About this task.
Would you please copy each line below that includes the string "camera"?

==*==

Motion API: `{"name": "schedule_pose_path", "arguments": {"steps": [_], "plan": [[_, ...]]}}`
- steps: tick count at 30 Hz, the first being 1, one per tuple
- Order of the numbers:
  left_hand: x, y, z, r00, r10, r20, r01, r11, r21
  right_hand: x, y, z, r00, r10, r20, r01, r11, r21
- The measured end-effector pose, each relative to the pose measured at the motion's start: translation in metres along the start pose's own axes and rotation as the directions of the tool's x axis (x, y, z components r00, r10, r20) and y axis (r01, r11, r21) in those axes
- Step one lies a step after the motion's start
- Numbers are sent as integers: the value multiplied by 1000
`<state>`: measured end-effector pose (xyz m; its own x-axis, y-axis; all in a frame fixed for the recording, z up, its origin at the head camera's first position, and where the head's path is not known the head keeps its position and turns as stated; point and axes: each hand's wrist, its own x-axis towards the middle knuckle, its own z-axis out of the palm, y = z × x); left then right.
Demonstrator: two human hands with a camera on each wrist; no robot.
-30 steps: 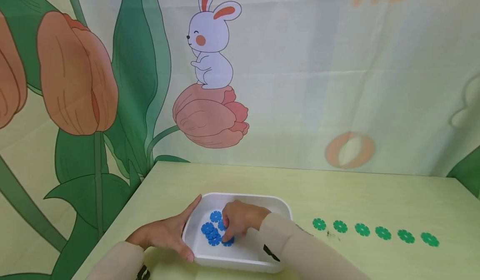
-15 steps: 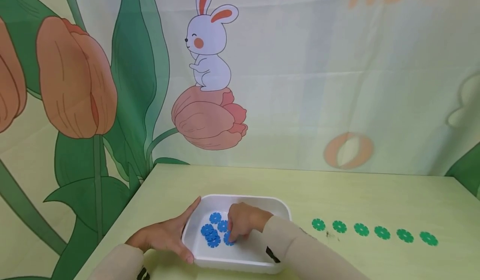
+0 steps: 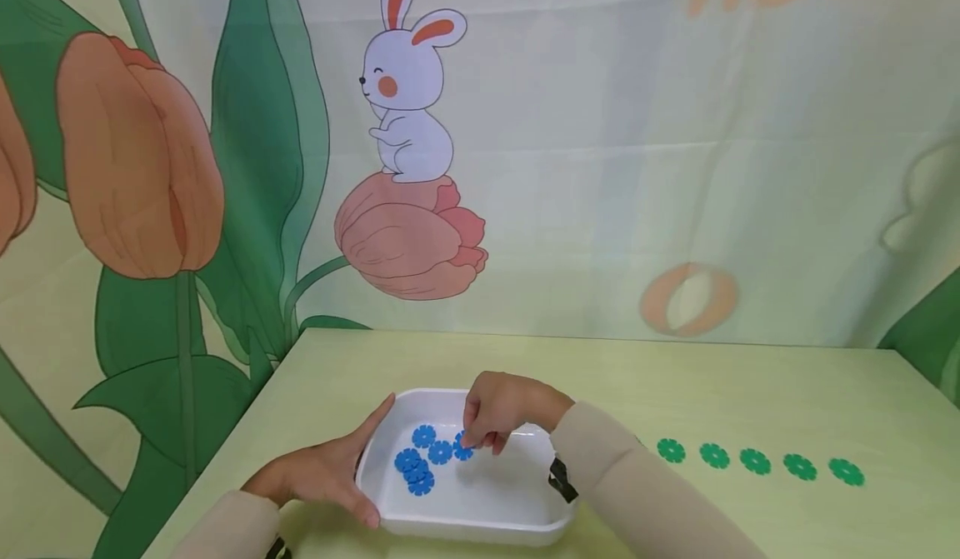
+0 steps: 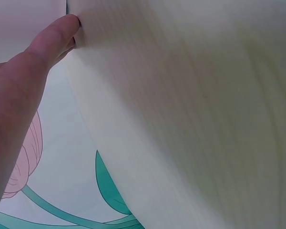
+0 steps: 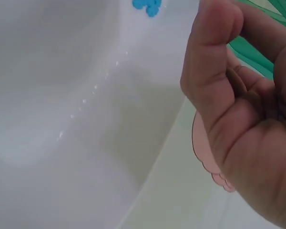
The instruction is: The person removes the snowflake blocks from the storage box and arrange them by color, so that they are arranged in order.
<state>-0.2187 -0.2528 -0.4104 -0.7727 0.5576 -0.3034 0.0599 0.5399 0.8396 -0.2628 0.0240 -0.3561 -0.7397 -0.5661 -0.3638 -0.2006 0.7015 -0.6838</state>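
Note:
A white plastic tray (image 3: 480, 532) stands on the table, with several blue snowflake building discs (image 3: 420, 467) in its left half, some overlapping. My left hand (image 3: 322, 471) holds the tray's left end, thumb at the front corner and fingers at the back corner. Over the tray, my right hand (image 3: 502, 409) pinches one blue snowflake disc (image 3: 462, 447) between thumb and fingertips, tilted and partly covered by them. In the right wrist view, other blue discs (image 5: 148, 5) show at the top edge. In the left wrist view, a finger (image 4: 52, 40) extends beside the table surface.
Green snowflake discs (image 3: 755, 461) lie in a row on the table to the right of the tray; my right sleeve (image 3: 637, 467) mostly covers the leftmost. The pale table (image 3: 615, 367) meets a printed cloth backdrop (image 3: 570, 167) at its far edge.
My right hand has lifted up and back from the tray's bottom with a blue disc pinched in it. The left hand stays on the tray; the view has shifted slightly.

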Motion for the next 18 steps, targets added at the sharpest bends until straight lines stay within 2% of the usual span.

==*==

Expected answer.
`<state>`: measured end-effector pose (xyz m; its own x-axis, y-axis; all in a frame fixed for the recording, z up, its origin at the head camera's first position, and where the head's path is not known the head keeps its position and turns as stated; point and axes: each hand's wrist, its own x-axis towards the middle knuckle, its own z-axis out of the palm, y = z × x); left then right.
Demonstrator: two human hands with a camera on each wrist; no robot.

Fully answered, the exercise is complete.